A stretch of the entries below is to be set down exactly, running from the line with "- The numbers" through the line with "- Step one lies", both included, and no other line.
*** The data ***
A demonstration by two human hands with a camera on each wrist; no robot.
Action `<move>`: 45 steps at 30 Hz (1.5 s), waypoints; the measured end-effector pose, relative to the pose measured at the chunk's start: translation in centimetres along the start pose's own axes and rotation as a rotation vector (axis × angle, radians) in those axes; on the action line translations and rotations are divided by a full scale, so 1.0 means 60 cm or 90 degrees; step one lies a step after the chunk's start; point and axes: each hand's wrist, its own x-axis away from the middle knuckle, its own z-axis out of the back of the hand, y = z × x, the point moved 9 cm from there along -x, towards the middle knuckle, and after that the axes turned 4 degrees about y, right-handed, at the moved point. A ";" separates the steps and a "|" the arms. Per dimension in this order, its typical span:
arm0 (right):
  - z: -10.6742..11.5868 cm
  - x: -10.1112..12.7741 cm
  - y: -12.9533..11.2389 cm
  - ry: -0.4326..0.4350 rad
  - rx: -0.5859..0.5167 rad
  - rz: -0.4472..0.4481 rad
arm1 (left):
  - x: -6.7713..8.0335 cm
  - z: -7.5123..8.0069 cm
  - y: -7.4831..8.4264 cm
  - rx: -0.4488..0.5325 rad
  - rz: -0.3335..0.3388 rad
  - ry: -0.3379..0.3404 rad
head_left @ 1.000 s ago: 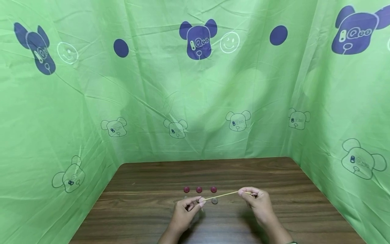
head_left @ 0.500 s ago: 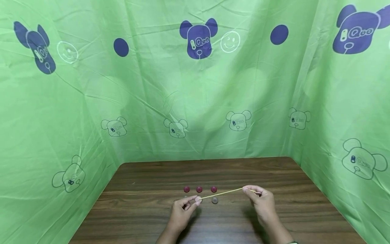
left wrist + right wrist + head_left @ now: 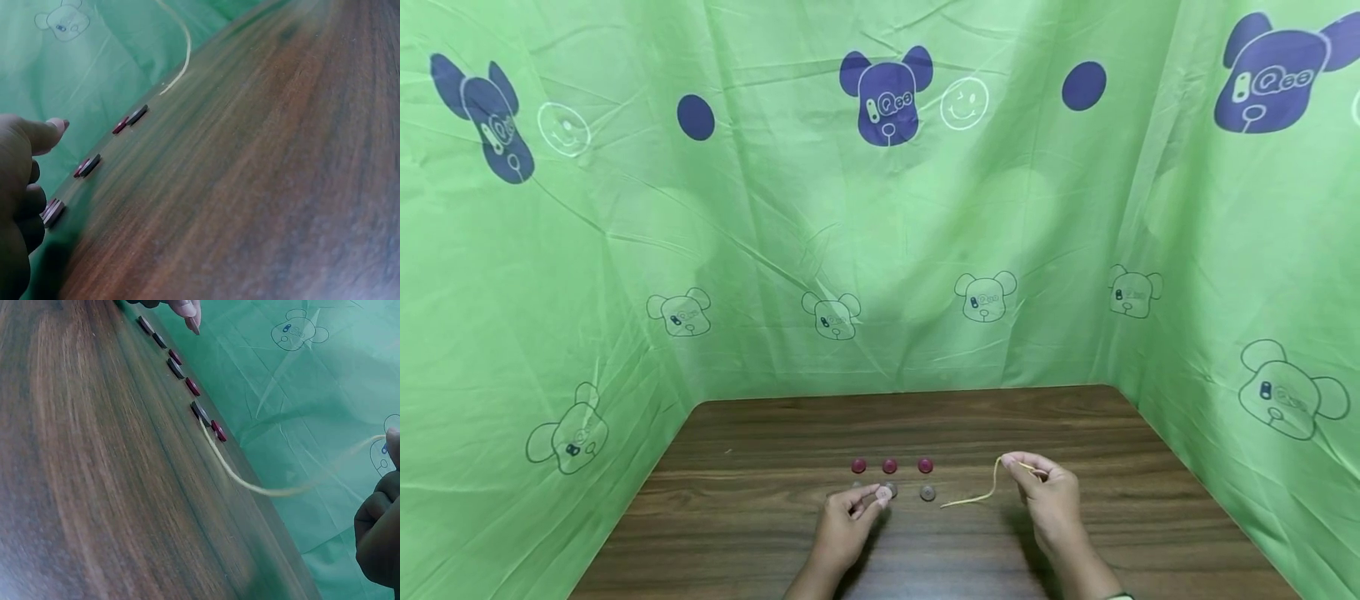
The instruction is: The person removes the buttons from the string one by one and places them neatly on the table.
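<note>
My left hand (image 3: 842,527) pinches a pale pink button (image 3: 884,493) between thumb and fingertip, above the tabletop. In the head view this button partly overlaps a grey button (image 3: 892,487). To the right, my right hand (image 3: 1049,498) pinches a thin yellow string (image 3: 976,499) between thumb and forefinger. The string hangs slack, its loose end lying toward the left, apart from the pale button. In the right wrist view, the string (image 3: 269,492) curves from my right fingers toward the grey and red buttons.
On the wood-grain table (image 3: 760,467), three red buttons (image 3: 890,466) form a row. Nearer me is a row of grey buttons, including one at the right (image 3: 928,493); my left fingers partly hide the leftmost. Green printed cloth (image 3: 887,350) hangs around the table's back and sides.
The string was stretched taut from the pale button to my right hand; now it is off the button and hangs slack. My right hand moved rightward; the left hand shifted slightly left.
</note>
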 end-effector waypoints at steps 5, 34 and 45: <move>0.002 -0.001 0.001 0.003 -0.008 0.000 | 0.001 -0.003 -0.001 -0.034 -0.001 -0.011; 0.003 0.005 -0.007 0.037 -0.087 0.016 | 0.004 -0.020 -0.009 -0.196 -0.009 -0.023; 0.002 0.005 -0.008 0.038 -0.109 0.027 | 0.007 -0.025 -0.007 -0.282 -0.043 -0.035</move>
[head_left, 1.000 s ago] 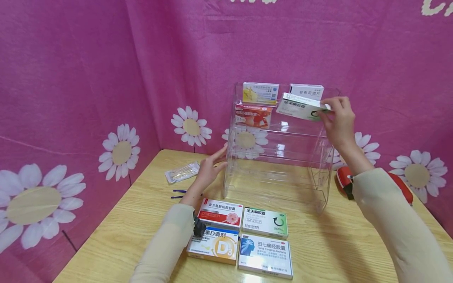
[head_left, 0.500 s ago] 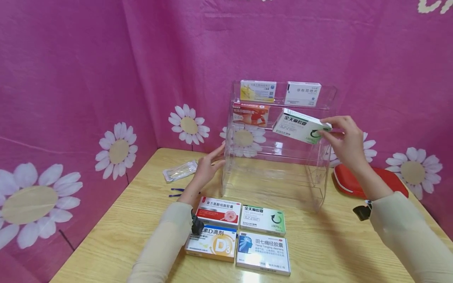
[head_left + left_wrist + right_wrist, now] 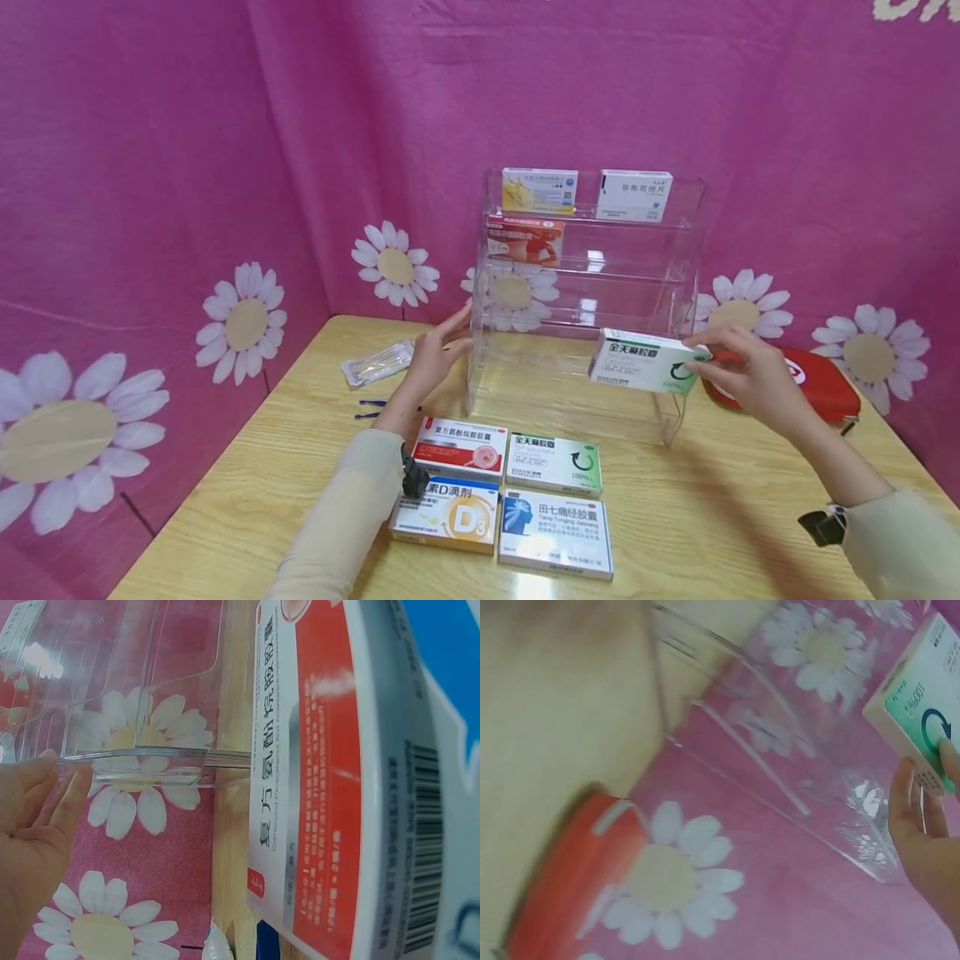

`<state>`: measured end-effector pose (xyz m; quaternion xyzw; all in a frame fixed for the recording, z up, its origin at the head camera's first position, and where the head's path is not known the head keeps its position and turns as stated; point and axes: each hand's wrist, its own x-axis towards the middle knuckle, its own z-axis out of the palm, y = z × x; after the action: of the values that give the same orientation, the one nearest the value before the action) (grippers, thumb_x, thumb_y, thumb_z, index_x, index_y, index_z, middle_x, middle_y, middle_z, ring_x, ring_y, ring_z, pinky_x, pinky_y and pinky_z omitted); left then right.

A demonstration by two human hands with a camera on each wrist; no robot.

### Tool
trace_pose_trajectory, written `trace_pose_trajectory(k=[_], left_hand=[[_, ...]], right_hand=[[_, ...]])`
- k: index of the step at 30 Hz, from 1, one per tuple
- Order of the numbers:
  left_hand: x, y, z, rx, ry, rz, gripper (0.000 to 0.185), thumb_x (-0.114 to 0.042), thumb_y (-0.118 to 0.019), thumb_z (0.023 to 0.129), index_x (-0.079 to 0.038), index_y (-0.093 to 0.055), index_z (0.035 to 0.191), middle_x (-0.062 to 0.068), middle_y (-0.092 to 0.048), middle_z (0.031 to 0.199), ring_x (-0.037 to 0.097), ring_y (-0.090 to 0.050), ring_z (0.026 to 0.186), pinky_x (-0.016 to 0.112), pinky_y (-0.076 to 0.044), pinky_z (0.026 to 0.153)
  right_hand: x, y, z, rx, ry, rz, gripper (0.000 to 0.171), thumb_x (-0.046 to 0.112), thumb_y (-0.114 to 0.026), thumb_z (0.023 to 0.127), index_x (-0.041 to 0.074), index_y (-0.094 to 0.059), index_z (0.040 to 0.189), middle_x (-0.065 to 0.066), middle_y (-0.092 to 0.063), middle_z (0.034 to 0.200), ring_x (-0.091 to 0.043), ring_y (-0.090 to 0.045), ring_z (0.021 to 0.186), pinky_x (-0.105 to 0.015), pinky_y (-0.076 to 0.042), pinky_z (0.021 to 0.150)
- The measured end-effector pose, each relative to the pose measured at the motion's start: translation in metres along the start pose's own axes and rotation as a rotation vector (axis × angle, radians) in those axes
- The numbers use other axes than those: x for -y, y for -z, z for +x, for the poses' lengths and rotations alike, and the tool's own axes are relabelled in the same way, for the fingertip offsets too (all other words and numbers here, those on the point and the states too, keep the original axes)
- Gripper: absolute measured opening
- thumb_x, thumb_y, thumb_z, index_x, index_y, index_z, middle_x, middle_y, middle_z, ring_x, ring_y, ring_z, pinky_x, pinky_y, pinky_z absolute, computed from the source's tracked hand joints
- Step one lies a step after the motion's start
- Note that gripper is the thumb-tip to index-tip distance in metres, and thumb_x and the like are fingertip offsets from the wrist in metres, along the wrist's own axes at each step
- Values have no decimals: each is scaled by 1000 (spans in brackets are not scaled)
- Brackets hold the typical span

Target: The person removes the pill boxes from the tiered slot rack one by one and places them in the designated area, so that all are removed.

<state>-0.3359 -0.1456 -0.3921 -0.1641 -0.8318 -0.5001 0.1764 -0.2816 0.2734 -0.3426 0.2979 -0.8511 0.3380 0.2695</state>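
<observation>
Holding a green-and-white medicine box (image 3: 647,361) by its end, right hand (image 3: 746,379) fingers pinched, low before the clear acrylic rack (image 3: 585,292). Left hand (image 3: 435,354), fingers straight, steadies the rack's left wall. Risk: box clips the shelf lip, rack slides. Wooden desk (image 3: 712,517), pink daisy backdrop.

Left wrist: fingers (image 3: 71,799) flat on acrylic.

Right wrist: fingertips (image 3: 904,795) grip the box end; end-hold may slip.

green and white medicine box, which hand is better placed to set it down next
Right. The right hand already grips the green and white medicine box by its end, while the left hand rests flat against the clear acrylic shelf rack.
</observation>
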Motion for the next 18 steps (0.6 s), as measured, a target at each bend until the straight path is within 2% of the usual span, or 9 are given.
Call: trace_pose_trajectory(k=[6,9,14,18], left_hand=[[0,0,0,-5,1,-4,58,2,-64,90,-10,-48,144,18,-63,130,33,-66,114,43,-57,96],[0,0,1,2,4,-2,58,1,-64,91,-11,-47,145,17,-63,131,33,-66,115,42,-56,97],[1,-1,2,2,14,9,59,0,-64,91,-12,-46,146,16,-63,132,32,-66,115,42,-56,97],[1,-2,1,2,19,10,59,1,-64,91,-13,-47,146,16,-63,131,32,-66,115,41,-56,96]], right_hand=[[-5,0,-37,103,-66,-26,38,-7,-79,72,9,-70,106,16,-60,101,15,-51,92,3,-48,76],[-8,-1,-53,140,-103,1,36,-6,-79,73,8,-70,105,18,-60,100,15,-53,89,0,-51,72],[-16,-4,-72,224,-141,54,33,-4,-79,74,9,-70,103,14,-62,98,9,-56,85,-7,-56,66],[-21,-7,-82,282,-177,56,29,-1,-79,76,11,-71,102,18,-64,98,9,-57,85,-12,-57,66]])
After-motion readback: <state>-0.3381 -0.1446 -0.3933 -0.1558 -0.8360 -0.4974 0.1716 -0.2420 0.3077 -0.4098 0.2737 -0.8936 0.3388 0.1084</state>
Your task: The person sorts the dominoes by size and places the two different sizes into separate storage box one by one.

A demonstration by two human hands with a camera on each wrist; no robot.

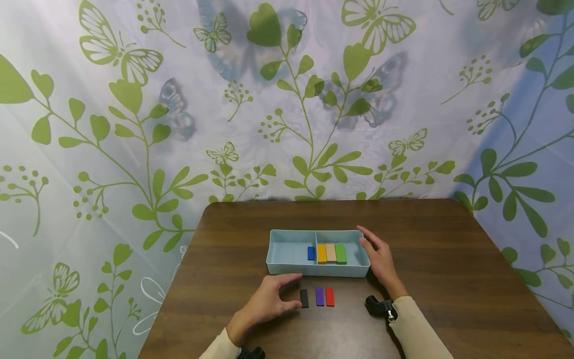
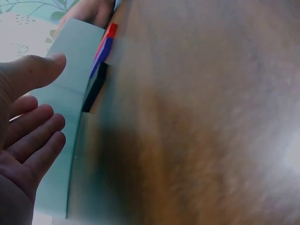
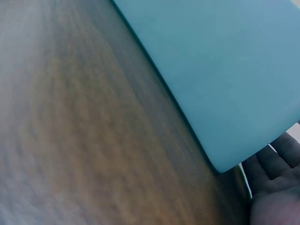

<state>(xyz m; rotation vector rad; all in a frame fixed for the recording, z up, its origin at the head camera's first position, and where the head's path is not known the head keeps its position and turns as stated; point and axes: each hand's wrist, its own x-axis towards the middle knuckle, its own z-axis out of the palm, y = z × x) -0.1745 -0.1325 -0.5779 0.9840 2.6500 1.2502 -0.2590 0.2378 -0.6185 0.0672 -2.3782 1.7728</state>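
Four blocks (image 1: 327,253) sit in the tray (image 1: 287,269); three blocks (image 1: 318,297) wait beside my spread, empty left hand (image 1: 269,301); right hand (image 1: 378,257) rests flat against the tray.

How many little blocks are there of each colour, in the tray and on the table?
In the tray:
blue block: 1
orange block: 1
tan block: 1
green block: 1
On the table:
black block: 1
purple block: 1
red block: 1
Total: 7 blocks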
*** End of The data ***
:: Result of the task ::
- The numbers use other axes than those: x for -y, y for -z, z for +x, for the poses' lengths and rotations alike, and the tool's own axes are relabelled in the same way, for the fingertip offsets too (all other words and numbers here, those on the point and the states too, keep the original axes)
- Gripper: absolute measured opening
- thumb_x, thumb_y, thumb_z, index_x, index_y, index_z, middle_x, middle_y, middle_z, ring_x, ring_y, ring_z, pinky_x, pinky_y, pinky_z absolute, computed from the source's tracked hand joints
- Step one lies a step after the motion's start

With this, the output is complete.